К Ромке я отправился с двумя полицейскими на следующий день. Лица моих спутников отдавали скепсисом и скукой — для них это было рутиной, расследовать суицид.
Когда мы пришли, в доме было шумно — из оранжереи доносился отчаянный шелест листьев, словно внутри буйствовал сильный ветер. Это показалось мне странным.
Мы постучали в дверь, но никто не открывал. Младший лейтенант Науменко, будучи человеком более отзывчивым, чем его коллега, видя в моих глазах всё нарастающую тревогу, решил, что нужно открыть дверь ключом, который у меня оставался от дедушки. В доме точно кто-то находился, а значит, мы должны были узнать, что творится внутри.
Происходившее безумие, с которым мы столкнулись, сбило нас с толку и заставило оцепенеть на некоторое мгновение.
Повсюду, куда бы ни падал взгляд — на полу, на стенах, на мебели и одежде были цветы — и они ползали, словно живые. Те самые мерзкие сорняки, так неестественно походившие на нечто человеческое — то ли части тела, то ли органы, то ли извращенные миниатюры самих людей. Нас трясло от отвращения и ужаса, от неправдоподобности всего этого.
Полицейские тихо выругались и достали оружие.
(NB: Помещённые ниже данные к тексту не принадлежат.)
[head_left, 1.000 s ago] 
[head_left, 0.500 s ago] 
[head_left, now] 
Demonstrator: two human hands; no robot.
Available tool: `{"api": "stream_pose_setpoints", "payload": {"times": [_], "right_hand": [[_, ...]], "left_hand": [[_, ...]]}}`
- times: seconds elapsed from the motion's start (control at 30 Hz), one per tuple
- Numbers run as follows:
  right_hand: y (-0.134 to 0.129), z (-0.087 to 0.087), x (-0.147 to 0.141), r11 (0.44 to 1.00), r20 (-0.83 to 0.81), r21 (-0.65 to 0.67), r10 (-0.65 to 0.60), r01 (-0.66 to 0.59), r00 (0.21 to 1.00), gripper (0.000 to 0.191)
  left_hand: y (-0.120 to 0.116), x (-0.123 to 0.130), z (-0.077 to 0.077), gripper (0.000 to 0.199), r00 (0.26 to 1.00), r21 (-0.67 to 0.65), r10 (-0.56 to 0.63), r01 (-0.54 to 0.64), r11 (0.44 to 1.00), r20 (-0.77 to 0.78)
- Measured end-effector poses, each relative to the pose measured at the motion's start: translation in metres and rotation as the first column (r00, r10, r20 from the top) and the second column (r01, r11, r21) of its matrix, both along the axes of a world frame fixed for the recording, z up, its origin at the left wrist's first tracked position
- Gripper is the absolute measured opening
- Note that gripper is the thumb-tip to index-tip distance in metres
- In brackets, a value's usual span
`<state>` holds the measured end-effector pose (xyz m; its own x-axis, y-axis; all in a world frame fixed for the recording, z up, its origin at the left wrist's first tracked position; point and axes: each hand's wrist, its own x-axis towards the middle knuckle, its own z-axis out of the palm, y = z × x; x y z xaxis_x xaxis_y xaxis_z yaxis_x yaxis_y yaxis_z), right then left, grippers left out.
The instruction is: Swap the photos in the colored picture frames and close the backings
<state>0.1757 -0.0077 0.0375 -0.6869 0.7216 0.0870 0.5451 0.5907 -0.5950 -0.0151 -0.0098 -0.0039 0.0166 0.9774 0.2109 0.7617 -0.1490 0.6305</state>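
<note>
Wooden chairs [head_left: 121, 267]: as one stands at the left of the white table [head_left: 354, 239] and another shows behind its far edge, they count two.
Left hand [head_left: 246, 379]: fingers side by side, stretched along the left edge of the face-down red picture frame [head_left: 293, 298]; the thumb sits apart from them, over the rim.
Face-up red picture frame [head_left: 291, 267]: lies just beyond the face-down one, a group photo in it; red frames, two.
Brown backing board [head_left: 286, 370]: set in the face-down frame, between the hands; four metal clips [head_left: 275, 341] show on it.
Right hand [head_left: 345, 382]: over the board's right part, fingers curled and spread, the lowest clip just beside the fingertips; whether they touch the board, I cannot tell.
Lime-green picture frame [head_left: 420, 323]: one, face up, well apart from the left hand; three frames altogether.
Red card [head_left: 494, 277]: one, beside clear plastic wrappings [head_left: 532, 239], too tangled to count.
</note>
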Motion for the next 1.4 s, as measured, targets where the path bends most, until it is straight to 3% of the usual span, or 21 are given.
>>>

Я, стараясь держать себя в руках, твердо сказал:
— Нужно найти брата.
Шестое чувство подсказывало мне, что он в оранжерее, и мы двинулись туда, старательно обступая ползающих вокруг тварей.
Когда мы нашли Ромку, всё его тело овевали какие-то лианоподобные цветы, за его спиной примостился огромный бутон отвратительной расцветки, с подвижными лепестками. Руки и ноги Ромки были покрыты розово-бежевыми стеблями, а сам он стоял к нам лицом, с закрытыми глазами, раскинув руки в стороны, словно хотел объять весь мир, и улыбался. Клянусь, этот безумец улыбался самой счастливой улыбкой, которую я когда-либо видел! Услышав наши шаги, Ромка открыл глаза и озлобился. Он сжал руки в кулаки, изо рта потек какой-то зеленый сок:
— Нет! Нет, вы не убьете его! Вы не убьете его!
Бутон позади него пришел в движение и вонзил в Ромкины глаза множество аквамариновых тычинок, а изо рта брата вырвалось несколько бежевых стеблей, отчего Ромка издал булькающий горловой звук. Растение двигало его тело, остальные существа (я не знаю, как иначе назвать двигающиеся мерзкие цветы) повернули в нашу сторону. Полицейские открыли беспорядочный огонь, пули решетили тело Ромки, но оно неумолимо шло к нам, а лианы, прораставшие сквозь него, двигались наподобие щупалец и норовили нанести сильный и хлесткий удар. Безоружный, я ничего не мог сделать, и только пинал мелкие сорняки, копошившиеся под ногами. Науменко отчаянно отстреливался от Ромки, пока не догадался двумя выстрелами перебить тому коленные чашечки. Тело Ромки подкосилось, упало, но продолжало ползти, а от ударов лиан приходилось уворачиваться. Напарник Науменко один раз не успел этого сделать и тут же был схвачен крепким растением за шею. Он страшно захрипел, хватаясь за лиану, но та одним мощным движением перебросила его назад в оранжерею, где на него тут же набросились сотни мелких сорняков.
Крича и матерясь, мы с Науменко отбивались от цветов, всеми силами пытаясь выскочить на улицу. Сердце стучало как сумасшедшее, когда мы прорвались сквозь этот цветочный ад и повалились на землю, закрыв входную дверь. Младший лейтенант принялся вызывать подкрепление, опасливо поглядывая на дом и ожидая, когда что-нибудь попытается проломиться наружу. Но ничего не происходило, только в доме по-прежнему шумела листва.
Прибывших на помощь полицейских ожидало зрелище, которое они точно запомнят на всю оставшуюся жизнь. С дикими, словно осатаневшими цветами справились только одним способом — подожгли весь дедушкин участок. Горящие, они рвались наружу, безмолвно корчась в жестоких языках пламени. Ни у кого не возникло желания сохранить хотя бы один экземпляр ради научного интереса — нельзя сказать, чтобы я или кто-то из сотрудников был истово верующим, но эти треклятые растения отдавали чем-то бесконечно богопротивным, не свойственным человеческой природе, да и природе вообще.
Когда мы закончили, наши лица почернели от копоти и дыма, в воздухе витал смрад из причудливого сочетания свежескошенной травы и горелой плоти. Кашляя, я сказал Науменко, что нужно ехать на кладбище — там могли оставаться еще несколько этих чудовищных существ. С отрядом в десять полицейских мы отправились к могиле деда.